Problem to solve: Whenever a line of the material contains the string "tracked", it should be copied.

BEGIN Records for the task

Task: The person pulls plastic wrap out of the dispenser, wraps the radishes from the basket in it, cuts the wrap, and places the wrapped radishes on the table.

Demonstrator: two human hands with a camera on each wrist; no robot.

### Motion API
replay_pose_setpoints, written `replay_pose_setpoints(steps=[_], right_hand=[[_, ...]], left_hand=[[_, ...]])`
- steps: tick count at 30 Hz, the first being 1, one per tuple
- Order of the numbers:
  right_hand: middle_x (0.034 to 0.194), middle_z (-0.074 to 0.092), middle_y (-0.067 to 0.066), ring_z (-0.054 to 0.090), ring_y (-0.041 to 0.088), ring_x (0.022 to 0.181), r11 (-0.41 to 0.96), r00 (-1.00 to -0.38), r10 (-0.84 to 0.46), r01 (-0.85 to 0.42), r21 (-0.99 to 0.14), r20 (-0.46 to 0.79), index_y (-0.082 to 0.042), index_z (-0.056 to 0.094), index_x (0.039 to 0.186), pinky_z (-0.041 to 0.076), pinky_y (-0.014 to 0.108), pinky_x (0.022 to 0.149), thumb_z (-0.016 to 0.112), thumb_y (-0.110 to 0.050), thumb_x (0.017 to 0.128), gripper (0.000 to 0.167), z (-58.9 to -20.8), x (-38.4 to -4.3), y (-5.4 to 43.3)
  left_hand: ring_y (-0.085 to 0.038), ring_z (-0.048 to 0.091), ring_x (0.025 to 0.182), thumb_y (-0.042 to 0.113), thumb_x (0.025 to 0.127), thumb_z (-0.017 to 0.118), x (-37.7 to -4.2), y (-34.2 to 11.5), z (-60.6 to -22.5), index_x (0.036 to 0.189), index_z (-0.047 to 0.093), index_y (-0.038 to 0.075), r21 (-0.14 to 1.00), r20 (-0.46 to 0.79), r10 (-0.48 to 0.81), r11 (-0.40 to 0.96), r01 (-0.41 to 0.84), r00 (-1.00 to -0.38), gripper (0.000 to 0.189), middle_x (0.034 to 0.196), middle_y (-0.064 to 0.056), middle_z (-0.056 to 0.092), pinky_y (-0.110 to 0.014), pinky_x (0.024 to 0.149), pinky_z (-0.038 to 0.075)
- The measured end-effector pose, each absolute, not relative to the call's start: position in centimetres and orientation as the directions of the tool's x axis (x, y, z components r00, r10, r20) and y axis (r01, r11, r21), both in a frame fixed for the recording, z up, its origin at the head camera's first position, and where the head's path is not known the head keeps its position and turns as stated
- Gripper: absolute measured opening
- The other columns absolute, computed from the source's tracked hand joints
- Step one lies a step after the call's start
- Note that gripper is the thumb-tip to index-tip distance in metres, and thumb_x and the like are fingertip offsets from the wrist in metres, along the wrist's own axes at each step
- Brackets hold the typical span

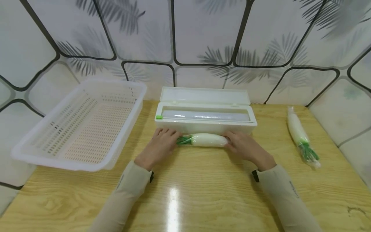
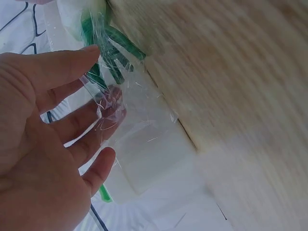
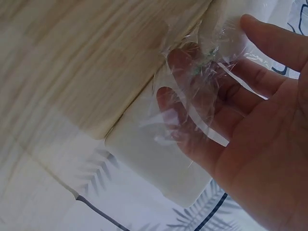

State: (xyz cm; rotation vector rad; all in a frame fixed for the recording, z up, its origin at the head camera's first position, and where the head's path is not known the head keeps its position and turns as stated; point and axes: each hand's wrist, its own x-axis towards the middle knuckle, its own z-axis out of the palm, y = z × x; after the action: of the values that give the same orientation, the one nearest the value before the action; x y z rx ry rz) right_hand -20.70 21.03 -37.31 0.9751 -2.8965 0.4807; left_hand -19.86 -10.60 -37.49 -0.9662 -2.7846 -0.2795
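Observation:
A white radish [image 1: 207, 140] with green stems lies sideways in clear plastic film, in front of the cling film box [image 1: 205, 124]. At its stem end is my left hand [image 1: 162, 145]. In the left wrist view the thumb lies by the green stems [image 2: 113, 50], and curled fingers sit behind the loose film [image 2: 139, 110]. My right hand [image 1: 246, 146] holds the other end. In the right wrist view its thumb reaches the radish [image 3: 221, 29], with fingers curled behind crumpled film [image 3: 192, 86]. Part of each hand's fingers is hidden in the head view.
The box's lid [image 1: 204, 96] stands raised, with a film roll [image 1: 205, 115] inside and a green slider [image 1: 159, 117] at the left. A white perforated basket [image 1: 121, 141] stands at left. Another wrapped radish [image 1: 298, 130] lies at right on the wooden table [image 1: 211, 193]. A patterned wall rises behind.

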Motion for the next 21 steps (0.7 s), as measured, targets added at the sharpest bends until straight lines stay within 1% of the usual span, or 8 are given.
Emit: replay_pose_setpoints(steps=[5, 7, 10, 12, 14, 16, 18, 21], right_hand=[[0.099, 0.066, 0.013, 0.064, 0.031, 0.089, 0.739, -0.794, -0.584, -0.605, -0.296, 0.166, 0.002, 0.064, 0.108, 0.053, 0.048, 0.078, 0.073, -0.004, 0.092, 0.020, -37.0, -20.5, 21.2], [0.097, 0.066, 0.011, 0.063, 0.028, 0.086, 0.733, -0.788, -0.588, -0.615, -0.290, 0.182, 0.001, 0.065, 0.108, 0.053, 0.047, 0.076, 0.072, -0.004, 0.091, 0.019, -37.0, -20.4, 21.2], [0.100, 0.066, 0.011, 0.064, 0.028, 0.088, 0.729, -0.780, -0.593, -0.626, -0.277, 0.201, 0.000, 0.064, 0.111, 0.054, 0.047, 0.076, 0.073, -0.004, 0.090, 0.023, -37.0, -20.2, 21.3], [0.105, 0.066, 0.014, 0.064, 0.031, 0.093, 0.728, -0.780, -0.593, -0.625, -0.280, 0.200, 0.001, 0.063, 0.114, 0.054, 0.048, 0.078, 0.074, -0.004, 0.090, 0.027, -37.1, -19.9, 21.4], [0.113, 0.066, 0.018, 0.065, 0.035, 0.100, 0.731, -0.782, -0.592, -0.623, -0.276, 0.197, 0.003, 0.063, 0.118, 0.055, 0.050, 0.083, 0.074, -0.005, 0.091, 0.031, -36.9, -19.7, 21.4], [0.119, 0.065, 0.021, 0.064, 0.038, 0.106, 0.739, -0.786, -0.588, -0.618, -0.268, 0.191, 0.004, 0.062, 0.121, 0.054, 0.052, 0.087, 0.074, -0.007, 0.092, 0.033, -36.5, -19.5, 21.3], [0.120, 0.066, 0.021, 0.065, 0.038, 0.105, 0.745, -0.779, -0.589, -0.627, -0.230, 0.214, 0.004, 0.063, 0.122, 0.055, 0.052, 0.086, 0.073, -0.009, 0.093, 0.033, -35.9, -19.4, 21.2], [0.111, 0.070, 0.019, 0.069, 0.032, 0.091, 0.750, -0.757, -0.591, -0.643, -0.154, 0.279, 0.003, 0.067, 0.116, 0.058, 0.047, 0.075, 0.074, -0.011, 0.092, 0.029, -34.9, -19.7, 20.6]], left_hand=[[-0.032, 0.055, 0.114, 0.008, 0.091, 0.076, -19.9, -10.8, -37.4, 0.120, 0.065, 0.008, 0.097, 0.281, 0.599, 0.759, 0.644, -0.749, 0.031, 0.118, -0.010, 0.061, -0.049, 0.099, 0.041], [-0.033, 0.055, 0.115, 0.010, 0.091, 0.077, -19.9, -10.9, -37.2, 0.121, 0.065, 0.007, 0.107, 0.302, 0.592, 0.758, 0.643, -0.747, 0.033, 0.119, -0.011, 0.062, -0.050, 0.100, 0.041], [-0.035, 0.057, 0.113, 0.010, 0.091, 0.077, -19.8, -11.4, -36.7, 0.123, 0.063, 0.004, 0.149, 0.355, 0.551, 0.764, 0.627, -0.755, 0.035, 0.119, -0.014, 0.062, -0.052, 0.098, 0.045], [-0.036, 0.057, 0.109, 0.009, 0.091, 0.077, -19.8, -11.8, -36.5, 0.124, 0.062, 0.002, 0.203, 0.405, 0.502, 0.766, 0.610, -0.764, 0.037, 0.117, -0.016, 0.062, -0.053, 0.094, 0.047], [-0.037, 0.057, 0.104, 0.007, 0.090, 0.077, -20.1, -12.2, -36.3, 0.126, 0.060, -0.002, 0.261, 0.456, 0.445, 0.761, 0.594, -0.770, 0.041, 0.115, -0.020, 0.060, -0.052, 0.089, 0.050], [-0.039, 0.056, 0.102, 0.004, 0.089, 0.077, -20.5, -12.6, -36.3, 0.129, 0.057, -0.005, 0.333, 0.500, 0.382, 0.744, 0.579, -0.777, 0.045, 0.116, -0.024, 0.057, -0.051, 0.087, 0.051], [-0.040, 0.053, 0.104, 0.002, 0.090, 0.075, -21.1, -12.9, -36.3, 0.133, 0.053, -0.007, 0.428, 0.522, 0.311, 0.710, 0.559, -0.794, 0.049, 0.119, -0.028, 0.053, -0.052, 0.087, 0.050], [-0.043, 0.048, 0.112, 0.002, 0.091, 0.074, -22.1, -13.4, -36.4, 0.140, 0.048, -0.006, 0.580, 0.509, 0.207, 0.635, 0.511, -0.835, 0.057, 0.124, -0.030, 0.049, -0.056, 0.092, 0.046]])
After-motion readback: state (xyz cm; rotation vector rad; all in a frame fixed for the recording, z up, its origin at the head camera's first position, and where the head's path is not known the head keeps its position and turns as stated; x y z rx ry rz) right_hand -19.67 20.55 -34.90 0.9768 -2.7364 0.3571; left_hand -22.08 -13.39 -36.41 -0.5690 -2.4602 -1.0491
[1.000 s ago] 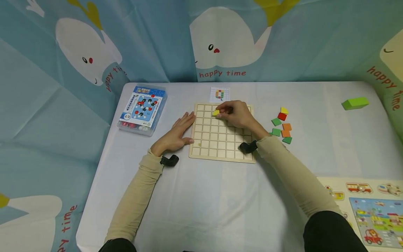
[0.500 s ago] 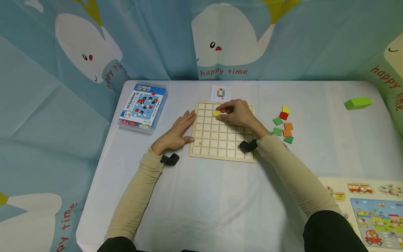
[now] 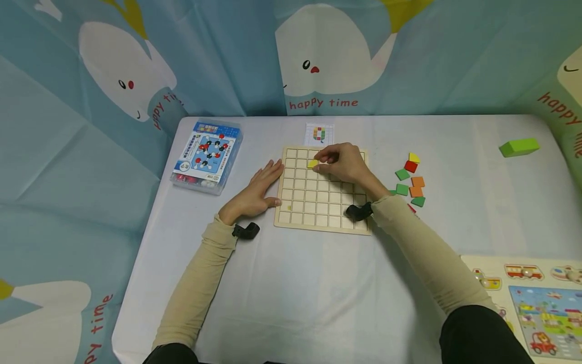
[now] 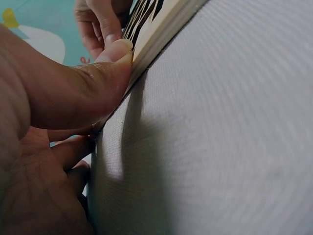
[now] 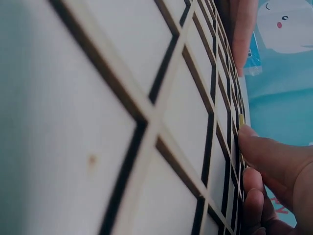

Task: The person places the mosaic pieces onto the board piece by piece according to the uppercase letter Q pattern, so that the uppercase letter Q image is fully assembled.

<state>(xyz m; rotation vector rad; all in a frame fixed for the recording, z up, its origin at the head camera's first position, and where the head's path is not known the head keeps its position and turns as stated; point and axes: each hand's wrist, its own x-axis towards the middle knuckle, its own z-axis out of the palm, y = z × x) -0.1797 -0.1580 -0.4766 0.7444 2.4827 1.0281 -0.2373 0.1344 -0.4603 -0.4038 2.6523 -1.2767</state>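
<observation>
A square yellow tile (image 3: 312, 164) lies flat in a cell of the wooden grid board (image 3: 303, 207), near its top left. My right hand (image 3: 341, 163) reaches across the board, thumb and index fingertips at the tile's right side. In the right wrist view the thumb overlaps the thin edge of the yellow tile (image 5: 241, 119). My left hand (image 3: 255, 193) rests beside the board with fingers spread, fingertips and thumb at its left edge. The left wrist view has the thumb (image 4: 80, 90) against the board's wooden rim (image 4: 156, 44).
Loose green, orange, red and yellow tiles (image 3: 416, 192) lie right of the board. A pattern card (image 3: 310, 139) sits behind it. A plastic molecule-kit box (image 3: 206, 156) is at left, a green block (image 3: 519, 147) far right, and a picture puzzle board (image 3: 491, 263) front right.
The yellow tile has gone from tilted between the right fingertips to flat in its cell. My right hand has barely moved and the left stays at the board's edge.
</observation>
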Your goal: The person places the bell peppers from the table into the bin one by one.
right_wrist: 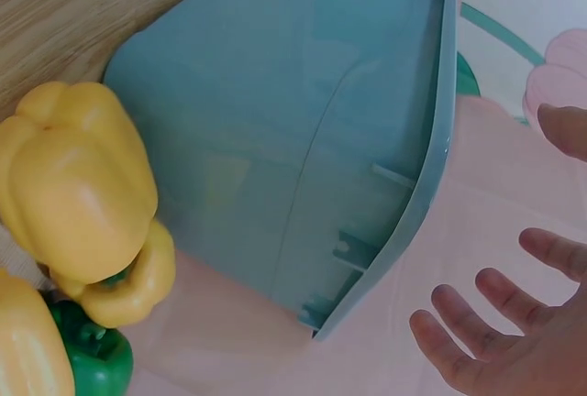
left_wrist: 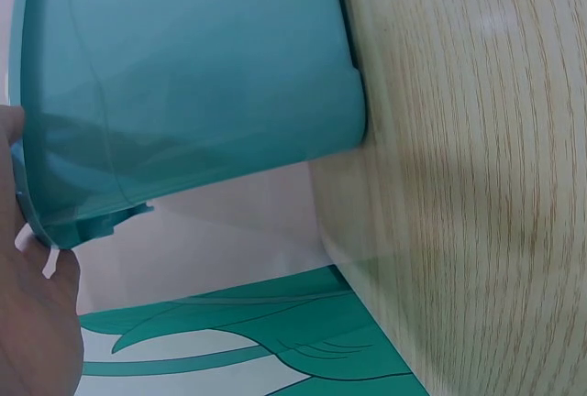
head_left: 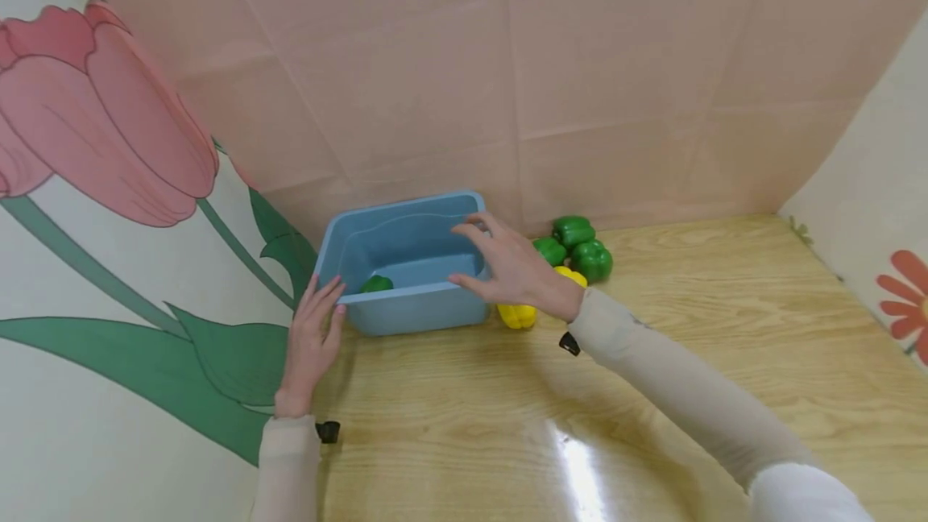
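Note:
A blue plastic bin (head_left: 413, 312) stands on the table near the back, with a green bell pepper (head_left: 377, 283) inside it. My left hand (head_left: 312, 341) grips the bin's front left corner, thumb at the front rim and fingers round the side, as the left wrist view also shows. Over the bin's right end hovers my right hand (head_left: 511, 264), its fingers spread and holding nothing. Just right of the bin lie yellow bell peppers (right_wrist: 83, 185), partly hidden in the head view by the right hand and wrist. Green bell peppers (head_left: 590, 261) sit behind them.
A wood-grain table (head_left: 449, 425) carries everything. Pinkish sheeting (head_left: 616, 87) rises behind the bin. At the left stands a wall with a painted tulip (head_left: 145, 119), close to the left forearm.

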`<state>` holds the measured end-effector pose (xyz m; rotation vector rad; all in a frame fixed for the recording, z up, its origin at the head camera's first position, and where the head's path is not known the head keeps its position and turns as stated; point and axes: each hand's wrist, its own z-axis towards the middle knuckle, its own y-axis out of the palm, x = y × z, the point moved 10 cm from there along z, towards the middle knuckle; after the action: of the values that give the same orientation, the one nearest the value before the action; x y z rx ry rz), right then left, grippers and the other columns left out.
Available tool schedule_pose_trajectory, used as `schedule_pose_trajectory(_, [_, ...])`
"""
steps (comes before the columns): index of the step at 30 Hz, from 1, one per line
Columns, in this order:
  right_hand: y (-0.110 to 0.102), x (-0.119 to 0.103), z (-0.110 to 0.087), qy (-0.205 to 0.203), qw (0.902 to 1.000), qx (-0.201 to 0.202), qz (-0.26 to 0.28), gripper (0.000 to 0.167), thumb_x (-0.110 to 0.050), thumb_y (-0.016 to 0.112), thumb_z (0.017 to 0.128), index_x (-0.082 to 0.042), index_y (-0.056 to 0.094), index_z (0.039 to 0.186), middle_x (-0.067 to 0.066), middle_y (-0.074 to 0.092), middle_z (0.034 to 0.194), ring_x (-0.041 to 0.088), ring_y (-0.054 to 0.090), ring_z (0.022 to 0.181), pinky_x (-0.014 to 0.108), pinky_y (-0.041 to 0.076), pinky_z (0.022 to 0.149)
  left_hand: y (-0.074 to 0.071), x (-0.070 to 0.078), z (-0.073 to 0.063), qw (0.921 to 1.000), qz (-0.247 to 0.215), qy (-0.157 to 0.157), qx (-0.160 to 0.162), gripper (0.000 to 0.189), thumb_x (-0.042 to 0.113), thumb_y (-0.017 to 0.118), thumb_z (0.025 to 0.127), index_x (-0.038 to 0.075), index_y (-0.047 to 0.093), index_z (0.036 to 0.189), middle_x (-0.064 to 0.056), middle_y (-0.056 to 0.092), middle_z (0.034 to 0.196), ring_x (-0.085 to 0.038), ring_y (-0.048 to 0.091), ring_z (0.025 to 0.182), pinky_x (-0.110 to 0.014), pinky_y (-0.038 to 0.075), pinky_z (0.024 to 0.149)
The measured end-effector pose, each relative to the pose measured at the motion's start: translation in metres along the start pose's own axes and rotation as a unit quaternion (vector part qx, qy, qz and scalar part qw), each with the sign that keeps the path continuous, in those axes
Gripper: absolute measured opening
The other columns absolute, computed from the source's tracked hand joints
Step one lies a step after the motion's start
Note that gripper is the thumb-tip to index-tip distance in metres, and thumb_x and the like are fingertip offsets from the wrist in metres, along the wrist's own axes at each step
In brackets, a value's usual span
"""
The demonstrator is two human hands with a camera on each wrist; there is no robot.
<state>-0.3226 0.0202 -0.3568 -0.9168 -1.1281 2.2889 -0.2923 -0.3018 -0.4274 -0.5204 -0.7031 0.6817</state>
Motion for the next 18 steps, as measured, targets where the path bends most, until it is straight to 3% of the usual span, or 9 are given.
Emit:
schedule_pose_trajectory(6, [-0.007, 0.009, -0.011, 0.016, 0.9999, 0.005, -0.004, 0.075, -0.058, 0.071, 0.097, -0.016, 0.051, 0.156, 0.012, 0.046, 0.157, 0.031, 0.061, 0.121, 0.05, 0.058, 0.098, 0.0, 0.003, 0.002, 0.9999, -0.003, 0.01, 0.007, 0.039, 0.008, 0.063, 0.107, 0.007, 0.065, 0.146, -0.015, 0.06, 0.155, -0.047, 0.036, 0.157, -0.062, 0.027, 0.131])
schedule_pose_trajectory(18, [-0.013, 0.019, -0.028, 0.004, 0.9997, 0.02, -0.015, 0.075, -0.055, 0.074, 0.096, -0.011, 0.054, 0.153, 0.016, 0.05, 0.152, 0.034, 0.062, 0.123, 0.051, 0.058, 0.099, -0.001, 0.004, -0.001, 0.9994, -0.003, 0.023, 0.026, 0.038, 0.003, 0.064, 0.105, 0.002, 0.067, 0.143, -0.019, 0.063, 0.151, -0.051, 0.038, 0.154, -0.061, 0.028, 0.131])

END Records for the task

Task result:
- The other columns absolute, computed from the source's tracked hand joints
The other columns absolute, computed from the source's tracked hand joints

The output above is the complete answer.